**ACTIVITY:**
Only the lines containing the string "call" are needed; copy all of them from the listing.

**PROVIDED DATA:**
----
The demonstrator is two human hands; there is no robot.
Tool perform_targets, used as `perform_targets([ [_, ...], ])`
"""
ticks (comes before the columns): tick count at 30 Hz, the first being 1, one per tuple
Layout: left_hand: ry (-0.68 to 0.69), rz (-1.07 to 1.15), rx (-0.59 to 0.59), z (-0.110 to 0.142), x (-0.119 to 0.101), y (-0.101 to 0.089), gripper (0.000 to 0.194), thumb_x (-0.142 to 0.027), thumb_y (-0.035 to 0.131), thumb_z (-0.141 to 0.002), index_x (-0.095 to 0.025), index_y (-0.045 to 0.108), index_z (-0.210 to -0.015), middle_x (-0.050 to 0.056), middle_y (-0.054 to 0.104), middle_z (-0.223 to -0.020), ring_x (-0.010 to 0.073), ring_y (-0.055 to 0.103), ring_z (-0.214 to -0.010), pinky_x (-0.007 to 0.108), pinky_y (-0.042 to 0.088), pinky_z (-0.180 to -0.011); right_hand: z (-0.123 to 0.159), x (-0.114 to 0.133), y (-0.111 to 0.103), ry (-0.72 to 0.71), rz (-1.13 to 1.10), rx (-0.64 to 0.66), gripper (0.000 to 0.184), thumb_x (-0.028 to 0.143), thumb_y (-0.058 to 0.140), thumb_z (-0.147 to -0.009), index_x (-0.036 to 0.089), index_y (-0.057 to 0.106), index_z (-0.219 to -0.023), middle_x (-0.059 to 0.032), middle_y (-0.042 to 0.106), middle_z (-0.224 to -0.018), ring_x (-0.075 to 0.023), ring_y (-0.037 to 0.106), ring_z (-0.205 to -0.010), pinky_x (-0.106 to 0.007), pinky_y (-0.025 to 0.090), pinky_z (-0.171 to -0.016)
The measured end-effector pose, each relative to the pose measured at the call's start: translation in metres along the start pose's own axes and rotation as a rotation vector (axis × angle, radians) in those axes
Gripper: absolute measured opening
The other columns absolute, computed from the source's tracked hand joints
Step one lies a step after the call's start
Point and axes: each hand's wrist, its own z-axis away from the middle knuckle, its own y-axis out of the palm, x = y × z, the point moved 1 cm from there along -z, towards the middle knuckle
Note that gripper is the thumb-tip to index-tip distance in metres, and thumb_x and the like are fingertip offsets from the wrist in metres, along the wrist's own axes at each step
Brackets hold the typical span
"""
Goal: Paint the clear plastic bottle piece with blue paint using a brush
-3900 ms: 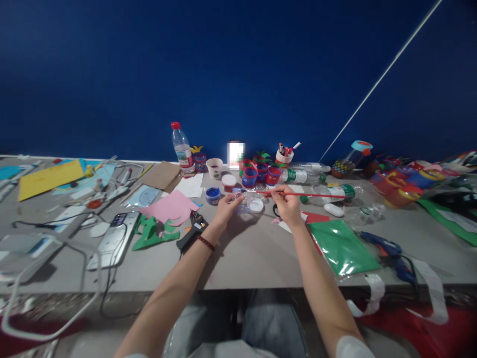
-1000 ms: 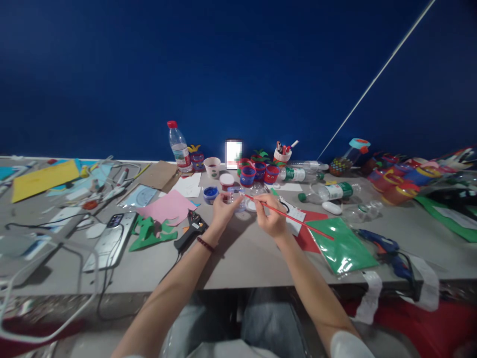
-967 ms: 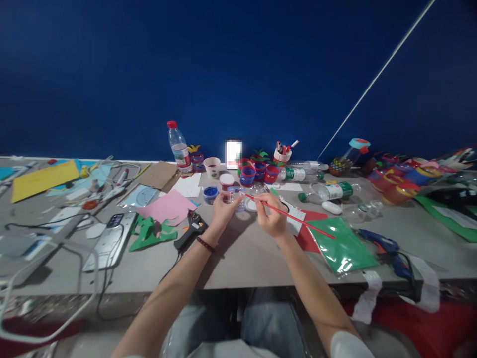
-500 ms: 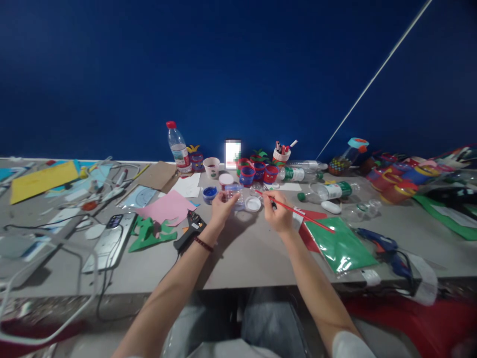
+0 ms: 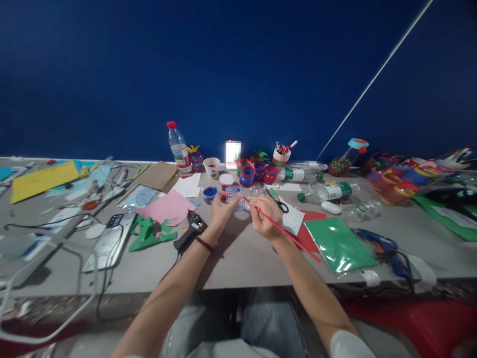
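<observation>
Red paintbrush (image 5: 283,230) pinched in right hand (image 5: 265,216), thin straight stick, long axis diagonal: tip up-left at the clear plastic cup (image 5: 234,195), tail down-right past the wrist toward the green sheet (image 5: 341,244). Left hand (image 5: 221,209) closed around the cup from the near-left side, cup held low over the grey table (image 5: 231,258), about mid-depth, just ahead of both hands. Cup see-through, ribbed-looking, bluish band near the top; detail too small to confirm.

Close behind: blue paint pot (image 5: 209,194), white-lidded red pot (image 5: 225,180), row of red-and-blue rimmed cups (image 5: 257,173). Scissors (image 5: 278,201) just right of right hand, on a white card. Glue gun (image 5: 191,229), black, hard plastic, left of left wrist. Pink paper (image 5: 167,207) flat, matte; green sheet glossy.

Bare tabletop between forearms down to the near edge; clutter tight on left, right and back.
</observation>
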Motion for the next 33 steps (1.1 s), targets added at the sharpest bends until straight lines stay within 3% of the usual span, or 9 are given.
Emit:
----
**RESPONSE AREA:**
The measured end-effector pose, each relative to the pose measured at the call's start: translation in metres along the start pose's own axes and rotation as a rotation vector (axis × angle, radians) in those axes
Step one lies a step after the call's start

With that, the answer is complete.